Oleh karena itu, niat yang kuat dan semangat yang tinggi untuk menuju jalan perubahan menjadi kunci utama bagi seorang muslim untuk memperbaiki diri. Tanpa kedua hal itu, perubahan yang diinginkan hanyalah sekadar angan-angan kosong yang berisi ilusi. Jadi, buanglah jauh-jauh keraguan yang ada dalam hati agar perubahan hakiki dari kesalahan pada masa lalu bisa segera terealisasi.
Agar Tidak Dihantui Masa Lalu
Selain niat dan semangat, tentu ada hal-hal yang harus dilakukan agar diri tidak terus-menerus dihantui rasa bersalah karena dosa masa lalu.
Berikut ini adalah langkah-langkah yang bisa diambil, yaitu
Pertama: Bertobat dengan sungguh-sungguh kepada Allah Swt. dengan tidak mengulangi lagi kesalahan pada masa lalu.

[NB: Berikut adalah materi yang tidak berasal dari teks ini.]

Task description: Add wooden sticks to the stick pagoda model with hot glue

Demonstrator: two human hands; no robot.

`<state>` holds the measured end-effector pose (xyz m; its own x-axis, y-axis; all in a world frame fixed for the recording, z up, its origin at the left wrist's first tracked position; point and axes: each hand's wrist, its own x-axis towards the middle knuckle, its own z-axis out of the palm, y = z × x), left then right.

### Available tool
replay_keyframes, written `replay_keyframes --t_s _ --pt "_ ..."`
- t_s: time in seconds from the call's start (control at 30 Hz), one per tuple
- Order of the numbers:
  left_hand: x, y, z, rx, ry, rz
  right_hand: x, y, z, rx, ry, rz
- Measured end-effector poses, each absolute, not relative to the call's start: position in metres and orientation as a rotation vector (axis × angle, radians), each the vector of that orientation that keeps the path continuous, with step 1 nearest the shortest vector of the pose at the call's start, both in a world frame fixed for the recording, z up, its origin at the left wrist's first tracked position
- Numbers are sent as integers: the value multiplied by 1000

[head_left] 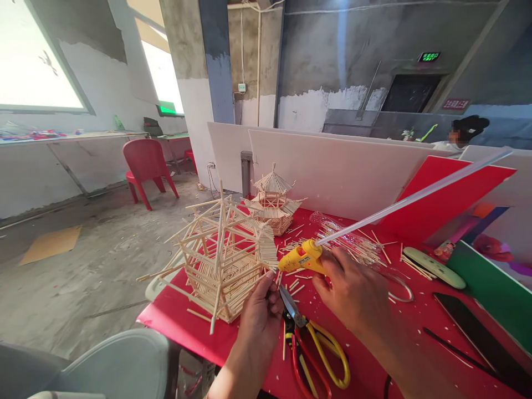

Kedua: Menambah wawasan dan pengetahuan tentang Islam dengan mengikuti kajian-kajian keislaman secara berkelanjutan.
Ketiga: Berkumpul dengan sahabat-sahabat salihah yang nantinya mau mengingatkan saat diri berbuat kesalahan.
Keempat: Mendekatkan diri kepada Allah Swt. dengan amalan-amalan sunah untuk memperkuat keimanan.
Kelima: Percaya dan yakin bahwa Allah Swt. pasti akan mengampuni dosa-dosa masa lalu.
Keenam: Bergabung dengan jemaah yang memperjuangkan Islam secara kaffah sebagai penguat diri dalam berhijrah dan berdakwah.
Ketujuh: Selalu berdoa kepada Allah Swt. untuk meminta kekuatan, kesabaran, dan ketabahan agar diri senantiasa istikamah dalam mengambil jalan perubahan yang penuh berkah.
Tiket Keselamatan
Setiap langkah yang diambil oleh seorang muslim pasti ada halangan dan hambatan yang datang menghampiri. Keduanya adalah keniscayaan bagi mereka yang ingin berubah ke arah yang lebih baik. Hal itu sebagai bagian dari perjuangannya untuk kembali ke jalan yang diberkahi. Semua hambatan yang ada akan membuatnya menjadi pribadi yang lebih kuat dan tangguh dalam menghadapi permasalahan hidup di dunia ini.
Permasalahan kehidupan yang dihadapi oleh setiap manusia juga merupakan ujian dan cobaan baginya. Kondisi tersebut tentu membutuhkan kekuatan iman agar dirinya mampu bertahan dalam ketaatan kepada Allah Swt. Jadi, jangan pernah berpikir bahwa diri akan memperoleh “tiket” keselamatan dan kenikmatan surga sebelum datang “badai” cobaan dan ujian dari Sang Pencipta.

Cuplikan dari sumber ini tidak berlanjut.